RISHI Sunak has warned that the UK economy will “get worse before it gets better” given the latest Covid-19 lockdown as he came under fire over post-Brexit trading rules which had brought the export of fish and seafood to a “grinding halt”.

In a Commons update on the economy, the Chancellor cautioned the “road ahead will be tough” for the UK in its recovery from the pandemic, telling Conservative colleagues he would “bear in mind” their calls to extend business rate relief and provide further support for the hospitality sector at the Budget in March.

The told MPs: “Even with the significant economic support we’ve provided, over 800,000 people have lost their job since February.

“And while the new national restrictions are necessary to control the spread of the virus, they will have a further significant economic impact. We should expect the economy to get worse before it gets better.”

Mr Sunak defended the Government’s “comprehensive economic plan”, noting the fiscal stimulus amounted to more than £280 billion.

Anneliese Dodds, his Labour Shadow, said the Chancellor “was nowhere to be seen” when Boris Johnson announced the latest lockdown and that in his economic update he appeared to be “out of ideas, urging us to look towards the sunny uplands but providing nothing new”.

Alison Thewliss for the SNP denounced the “shambolic” Conservative Government and upbraided Mr Sunak for not honouring the Treasury commitment to give the Scottish Government an extra £375 million as a Barnett consequential to last week’s multi-billion pound aid package for business across the UK.

The Glasgow MP asked why were “Scotland’s businesses not entitled to the many thousands of pounds English businesses will receive”.
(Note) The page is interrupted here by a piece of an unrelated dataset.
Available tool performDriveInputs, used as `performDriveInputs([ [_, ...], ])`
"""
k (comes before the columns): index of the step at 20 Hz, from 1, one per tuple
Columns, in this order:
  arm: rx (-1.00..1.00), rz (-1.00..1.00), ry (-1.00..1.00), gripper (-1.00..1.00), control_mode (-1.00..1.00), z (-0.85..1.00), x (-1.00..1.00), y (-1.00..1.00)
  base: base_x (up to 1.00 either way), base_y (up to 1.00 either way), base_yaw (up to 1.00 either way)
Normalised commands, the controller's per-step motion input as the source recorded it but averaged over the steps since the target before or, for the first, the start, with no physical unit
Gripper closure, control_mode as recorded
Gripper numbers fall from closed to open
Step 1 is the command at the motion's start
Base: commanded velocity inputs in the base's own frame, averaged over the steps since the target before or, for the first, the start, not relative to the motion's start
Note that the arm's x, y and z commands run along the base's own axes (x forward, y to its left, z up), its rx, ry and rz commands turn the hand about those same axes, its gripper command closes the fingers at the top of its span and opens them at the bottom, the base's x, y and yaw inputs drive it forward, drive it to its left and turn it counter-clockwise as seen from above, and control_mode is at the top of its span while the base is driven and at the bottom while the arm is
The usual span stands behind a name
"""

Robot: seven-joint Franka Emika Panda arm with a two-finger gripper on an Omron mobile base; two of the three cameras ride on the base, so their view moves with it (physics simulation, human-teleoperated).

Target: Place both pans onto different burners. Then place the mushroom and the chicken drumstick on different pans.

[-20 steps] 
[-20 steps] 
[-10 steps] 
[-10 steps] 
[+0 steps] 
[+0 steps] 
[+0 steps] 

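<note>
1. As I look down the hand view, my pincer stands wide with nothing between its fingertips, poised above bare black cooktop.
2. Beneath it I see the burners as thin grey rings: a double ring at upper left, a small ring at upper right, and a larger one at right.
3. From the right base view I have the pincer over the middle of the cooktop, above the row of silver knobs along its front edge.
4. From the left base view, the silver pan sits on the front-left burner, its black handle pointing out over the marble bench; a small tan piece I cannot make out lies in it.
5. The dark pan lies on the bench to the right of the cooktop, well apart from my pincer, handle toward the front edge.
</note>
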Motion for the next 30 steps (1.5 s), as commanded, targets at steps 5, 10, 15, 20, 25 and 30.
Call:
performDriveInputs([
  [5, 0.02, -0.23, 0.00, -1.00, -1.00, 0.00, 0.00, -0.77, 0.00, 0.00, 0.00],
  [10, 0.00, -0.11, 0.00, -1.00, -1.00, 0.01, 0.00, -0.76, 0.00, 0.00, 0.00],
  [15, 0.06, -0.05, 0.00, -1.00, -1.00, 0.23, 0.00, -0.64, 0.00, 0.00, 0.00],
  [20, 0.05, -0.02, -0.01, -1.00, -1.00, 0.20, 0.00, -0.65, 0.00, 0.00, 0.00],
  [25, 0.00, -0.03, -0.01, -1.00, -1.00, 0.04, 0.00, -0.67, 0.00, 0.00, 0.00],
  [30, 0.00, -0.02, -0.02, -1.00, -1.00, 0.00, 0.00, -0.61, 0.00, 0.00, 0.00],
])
But the Chancellor hit back, pointing out that the UK Government had “front-loaded” funding for Scotland at the request of Edinburgh in a so-called £8.6 billion Barnett Guarantee to help it plan its strategy to fight the coronavirus.

“The point about doing that is to provide upfront certainty but it is also right to keep a tally on the various announcements as they are made about the additional sums they do trigger for Barnett against that guarantee and over time that guarantee will be adjusted.”

Downing St has pointed out that on Christmas Eve the Treasury handed over £400m to the Scottish Government as more front-loaded funding.

Mr Sunak questioned whether or not Edinburgh was promising a similar grant of up to £9,000 for individual businesses. The Scottish Government was asked for a response on this point.

Meanwhile, Alistair Carmichael, the MP for Orkney and Shetland, took the Chancellor to task over his assertion that the UK-EU trade deal meant businesses could do things differently and better, saying they would have been “heard with total incredulity by anyone whose business involves the export of seafood”.

The Liberal Democrat MP denounced the new procedures for export as a “bureaucratic mess” that had brought export trade to a “grinding halt”.

The former Scottish Secretary explained: “One local fish trader told me this morning that a single consignment now has to go with no fewer than 17 different attachments and another told me on Friday that he had lost £50,000 on a single consignment that he had been unable to export.”

Mr Sunak responded by insisting the deal provided UK firms with tariff-free access to European markets and pointed out how “over time” the Government was looking to “streamline and improve all our processes,” having invested a huge amount of resource in IT systems and support for businesses which needed help filling out “various customs forms and meet[ing] new procedures”.